Honda casts wide net in $700 million U.S. ad agency review
When American Honda Motor Co. put its media and creative accounts up for grabs in December, it ensured that it would be one the biggest pitches of 2013.
What wasn't clear then, though, is just how far the carmaker is willing to step out of its comfort zone in its search for marketing partners.
The automaker is talking to shops big and small, with varied geographies, which is significant since even a minor change to its roster would constitute a big one.
RPA took on the Honda brand business when it opened its doors in 1986; in 1999 Honda consolidated its Acura media and creative business there as well.
Few automakers are so loyal to their agencies and changes often come with new management and changes in the marketing suite.
For instance, VW moved its business in 2009 to Deutsch after a four-year run at CPB. Chrysler had for years worked with BBDO Detroit, but in 2010 it named a roster that included Wieden & Kennedy, Richards Group, Fallon and Globalhue.
General Motors has made a string of changes to its ad partners, and is continuing to do so: just a couple of weeks ago GM moved its Silverado truck advertising.
At the beginning of the Honda review last month, Michael Accavitti, vice president for national marketing operations, told Ad Age that "In the face of a changing media landscape and a hyper-competitive marketplace, our challenge is to create dynamic marketing campaigns that connect and engage consumers with our products and our brands. The review we have initiated will lead to a strong, long-term strategic plan for our brands."
Since launching its pitch -- Roth & Associates is serving as the consultant -- Honda has been talking to a wide range of agencies at several holding companies. A handful of shops were removed from contention last month, and now the list has been whittled to an interesting list that includes everything from West coast hotshops to large global agency networks.
Honda declined to comment on any contenders, but vowed to have a decision on its review by the end of the first quarter.
According to several industry executives, creative shops competing include: two MDC Partners agencies -- 72andSunny and CP&B; and two Interpublic agencies -- DraftFCB and Martin Agency.
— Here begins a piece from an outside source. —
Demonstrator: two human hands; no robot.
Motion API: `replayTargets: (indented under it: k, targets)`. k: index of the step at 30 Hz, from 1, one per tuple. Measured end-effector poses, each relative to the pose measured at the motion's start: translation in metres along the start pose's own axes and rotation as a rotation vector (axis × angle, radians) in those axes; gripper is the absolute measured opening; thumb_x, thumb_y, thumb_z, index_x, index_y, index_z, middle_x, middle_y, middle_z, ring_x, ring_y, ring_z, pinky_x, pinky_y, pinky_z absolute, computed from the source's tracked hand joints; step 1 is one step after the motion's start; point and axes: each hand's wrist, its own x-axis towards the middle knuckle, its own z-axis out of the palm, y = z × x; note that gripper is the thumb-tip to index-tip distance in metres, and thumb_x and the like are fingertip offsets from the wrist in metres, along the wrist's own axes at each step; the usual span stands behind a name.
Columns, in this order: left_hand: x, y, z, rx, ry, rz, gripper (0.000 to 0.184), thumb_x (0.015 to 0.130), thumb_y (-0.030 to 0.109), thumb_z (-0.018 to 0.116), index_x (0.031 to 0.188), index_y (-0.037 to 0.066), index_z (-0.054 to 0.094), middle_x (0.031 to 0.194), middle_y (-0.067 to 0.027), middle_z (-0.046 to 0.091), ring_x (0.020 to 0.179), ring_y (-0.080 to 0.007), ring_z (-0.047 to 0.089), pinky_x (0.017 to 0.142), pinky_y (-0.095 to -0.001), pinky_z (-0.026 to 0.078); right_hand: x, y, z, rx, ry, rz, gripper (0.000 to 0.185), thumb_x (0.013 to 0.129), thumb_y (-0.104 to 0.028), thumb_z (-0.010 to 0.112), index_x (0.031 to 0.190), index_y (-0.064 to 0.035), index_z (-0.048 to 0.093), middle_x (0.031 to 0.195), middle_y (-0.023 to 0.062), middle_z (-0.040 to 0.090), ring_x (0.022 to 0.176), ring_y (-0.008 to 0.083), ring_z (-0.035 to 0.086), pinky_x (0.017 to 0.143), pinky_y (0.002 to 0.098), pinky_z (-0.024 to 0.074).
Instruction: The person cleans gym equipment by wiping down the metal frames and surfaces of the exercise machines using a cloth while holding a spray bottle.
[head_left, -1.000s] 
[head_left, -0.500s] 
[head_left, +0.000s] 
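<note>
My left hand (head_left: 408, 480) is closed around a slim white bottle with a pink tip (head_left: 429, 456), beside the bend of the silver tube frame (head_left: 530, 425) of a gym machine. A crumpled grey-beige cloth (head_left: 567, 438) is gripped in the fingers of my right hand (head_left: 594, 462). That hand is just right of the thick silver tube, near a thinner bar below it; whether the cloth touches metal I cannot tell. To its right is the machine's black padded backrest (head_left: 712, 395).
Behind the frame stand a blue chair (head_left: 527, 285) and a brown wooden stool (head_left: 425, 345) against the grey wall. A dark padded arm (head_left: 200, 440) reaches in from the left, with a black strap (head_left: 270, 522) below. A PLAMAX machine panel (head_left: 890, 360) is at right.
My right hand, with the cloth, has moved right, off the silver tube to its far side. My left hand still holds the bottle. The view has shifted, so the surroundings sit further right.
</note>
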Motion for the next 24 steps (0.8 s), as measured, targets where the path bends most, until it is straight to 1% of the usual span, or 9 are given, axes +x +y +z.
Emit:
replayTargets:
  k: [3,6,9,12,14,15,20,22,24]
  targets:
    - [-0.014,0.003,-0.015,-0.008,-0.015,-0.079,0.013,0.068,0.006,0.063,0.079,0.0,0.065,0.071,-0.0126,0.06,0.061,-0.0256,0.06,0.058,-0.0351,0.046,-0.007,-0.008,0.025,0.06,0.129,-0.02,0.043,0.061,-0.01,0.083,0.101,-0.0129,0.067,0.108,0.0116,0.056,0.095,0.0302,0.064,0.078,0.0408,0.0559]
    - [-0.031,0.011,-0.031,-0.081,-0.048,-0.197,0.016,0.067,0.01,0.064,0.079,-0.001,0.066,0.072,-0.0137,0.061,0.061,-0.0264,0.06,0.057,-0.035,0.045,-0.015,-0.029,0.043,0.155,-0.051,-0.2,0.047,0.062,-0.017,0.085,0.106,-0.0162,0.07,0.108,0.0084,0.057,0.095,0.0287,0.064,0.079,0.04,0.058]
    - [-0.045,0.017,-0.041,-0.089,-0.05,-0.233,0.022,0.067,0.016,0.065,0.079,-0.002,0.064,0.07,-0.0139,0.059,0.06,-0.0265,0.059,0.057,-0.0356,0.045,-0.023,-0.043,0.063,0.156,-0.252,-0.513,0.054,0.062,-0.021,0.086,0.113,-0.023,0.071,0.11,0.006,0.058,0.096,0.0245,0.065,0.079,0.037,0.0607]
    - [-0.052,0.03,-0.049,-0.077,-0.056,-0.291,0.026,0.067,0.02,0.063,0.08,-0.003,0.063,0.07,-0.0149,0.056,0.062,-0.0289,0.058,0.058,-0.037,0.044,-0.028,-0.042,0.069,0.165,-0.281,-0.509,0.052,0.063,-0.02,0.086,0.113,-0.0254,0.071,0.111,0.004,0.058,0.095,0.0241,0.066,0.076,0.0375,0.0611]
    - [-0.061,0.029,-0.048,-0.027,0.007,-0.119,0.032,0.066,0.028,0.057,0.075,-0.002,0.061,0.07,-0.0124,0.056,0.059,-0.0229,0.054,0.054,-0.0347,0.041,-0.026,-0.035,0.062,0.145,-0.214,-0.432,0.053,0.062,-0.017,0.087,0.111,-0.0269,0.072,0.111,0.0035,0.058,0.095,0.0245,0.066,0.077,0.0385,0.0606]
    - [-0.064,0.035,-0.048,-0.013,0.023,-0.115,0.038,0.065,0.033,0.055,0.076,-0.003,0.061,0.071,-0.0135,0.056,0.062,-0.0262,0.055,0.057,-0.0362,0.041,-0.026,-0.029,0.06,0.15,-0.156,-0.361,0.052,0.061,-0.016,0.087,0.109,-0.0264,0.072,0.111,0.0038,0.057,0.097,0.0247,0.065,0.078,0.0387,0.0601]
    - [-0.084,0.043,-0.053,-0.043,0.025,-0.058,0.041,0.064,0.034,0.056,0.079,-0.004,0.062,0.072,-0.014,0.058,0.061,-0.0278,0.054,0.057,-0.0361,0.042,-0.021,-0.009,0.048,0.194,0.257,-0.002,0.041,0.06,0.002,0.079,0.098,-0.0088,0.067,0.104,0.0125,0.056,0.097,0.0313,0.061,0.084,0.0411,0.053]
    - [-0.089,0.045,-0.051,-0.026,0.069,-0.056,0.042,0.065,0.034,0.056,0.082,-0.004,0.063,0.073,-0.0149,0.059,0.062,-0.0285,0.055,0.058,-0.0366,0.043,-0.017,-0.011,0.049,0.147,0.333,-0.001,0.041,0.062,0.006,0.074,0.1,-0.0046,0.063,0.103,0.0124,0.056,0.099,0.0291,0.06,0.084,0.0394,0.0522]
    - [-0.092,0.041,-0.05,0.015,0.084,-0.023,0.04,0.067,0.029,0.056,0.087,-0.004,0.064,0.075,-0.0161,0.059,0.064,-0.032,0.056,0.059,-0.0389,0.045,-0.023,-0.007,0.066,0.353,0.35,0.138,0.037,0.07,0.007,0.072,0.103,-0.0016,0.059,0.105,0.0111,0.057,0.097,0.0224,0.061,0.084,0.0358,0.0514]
In addition, incumbent RPA, which had worked on both creative and U.S. media buying and planning, is still in the running, people familiar with the pitch say.
In addition to being really different from one another, all of the agencies have varied amounts of automotive advertising credentials.
CP&B for years worked on BMW Mini and on Volkswagen, and the Martin Agency in the past has worked on more luxury brands such as Saab and Maserati.
Media agencies also competing include independent Horizon, Publicis Groupe's MediaVest and Omnicom's PHD, Ad Age said.
The original media-agency list likely wasn't very long to start, given the plethora of automotive conflicts at most of the large, established agencies.
For example, Interpublic's UM works with Chrysler and BMW in the United States, while Initiative works with Hyundai's namesake and Kia brands in the United States and in various global markets, including Germany and Australia.
Within WPP's Group M, Mediacom works with Volkswagen, and WPP's Team Detroit is the dedicated agency on the Ford brand. Within Omnicom Media Group agencies, auto clients include Nissan, Porsche, Mercedes-Benz and Mitsubishi.
Aegis' Carat won the GM business last year.
Dentsu's McGarryBowen handles the carmaker's account in Europe but is not a part of this review.
Another reason for the varied shops in the mix could be the potential for more than a single winner for creative and media -- tier one and tier two work is also up for grabs, which means there is the possibility of multiple winners at the conclusion of the pitch -- and the possibility of RPA hanging onto a piece of the business.
As Ad Age has reported, Honda is reinvigorating its dealer advertising in major metropolitan markets with funding that could reach as high as $250 million.
According to the Ad Age DataCenter, the Honda brand spent $513.5 million on U.S. measured media in 2011, a 2.9% increase from 2010, while Acura spent $193 million, a 1.9% increase from 2010.
Total U.S. marketing spending was $1.14 billion. Globally, the company reported ad expenses of $2.46 billion in the year ended March 2011. It was an improvement compared with the $2.12 billion it spent in 2010, but still less than the $3.01 billion it spent in 2009.